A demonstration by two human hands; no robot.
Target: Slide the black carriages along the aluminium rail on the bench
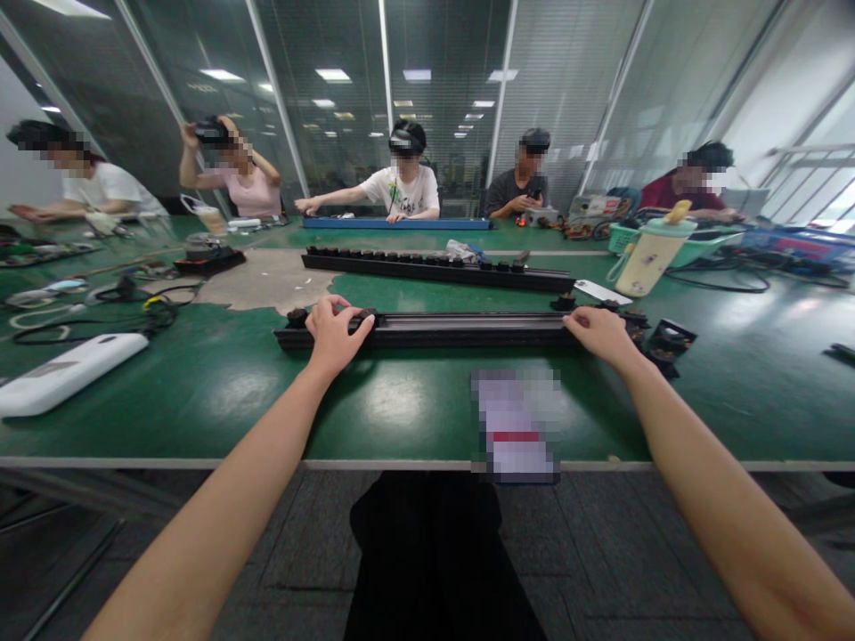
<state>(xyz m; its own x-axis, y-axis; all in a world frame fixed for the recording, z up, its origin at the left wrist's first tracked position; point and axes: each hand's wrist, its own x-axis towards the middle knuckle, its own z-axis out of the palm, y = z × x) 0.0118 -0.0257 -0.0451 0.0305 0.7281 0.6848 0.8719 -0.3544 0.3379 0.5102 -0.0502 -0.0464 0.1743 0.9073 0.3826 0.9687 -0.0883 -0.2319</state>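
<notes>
A long black rail with a grooved top lies across the green table in front of me. My left hand is closed over its left part, thumb and fingers around a small dark block seated in the groove. Another dark block sits at the rail's left end, beyond my fingers. At the right end, my right hand has its fingertips pinched on the rail. Loose black blocks lie just right of that hand, some partly hidden behind it.
Behind lies a second black rail carrying several round black pieces. A phone overlaps the front table edge. A white case and cables are left; a tumbler and green basket are right. Several people sit around the table.
</notes>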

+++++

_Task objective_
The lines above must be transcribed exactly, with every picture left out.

_Answer for the task_
A demonstration by two human hands; no robot.
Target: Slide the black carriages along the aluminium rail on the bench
<state>(xyz m; its own x-axis, y-axis; all in a world frame fixed for the recording, z up, its origin at the left wrist's first tracked position; point and axes: each hand's wrist, its own x-axis towards the middle knuckle, its own z-axis out of the palm, y = z × x) 0.0118 -0.0257 -0.0451 0.0305 0.7281 0.6848 0.8719 -0.3544 0.3379 0.5102 -0.0502 -0.0464 0.1743 0.9073 0.3826 0.9687 -0.0883 -0.2319</state>
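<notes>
A long black rail with a grooved top lies across the green table in front of me. My left hand is closed over its left part, thumb and fingers around a small dark block seated in the groove. Another dark block sits at the rail's left end, beyond my fingers. At the right end, my right hand has its fingertips pinched on the rail. Loose black blocks lie just right of that hand, some partly hidden behind it.
Behind lies a second black rail carrying several round black pieces. A phone overlaps the front table edge. A white case and cables are left; a tumbler and green basket are right. Several people sit around the table.
</notes>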

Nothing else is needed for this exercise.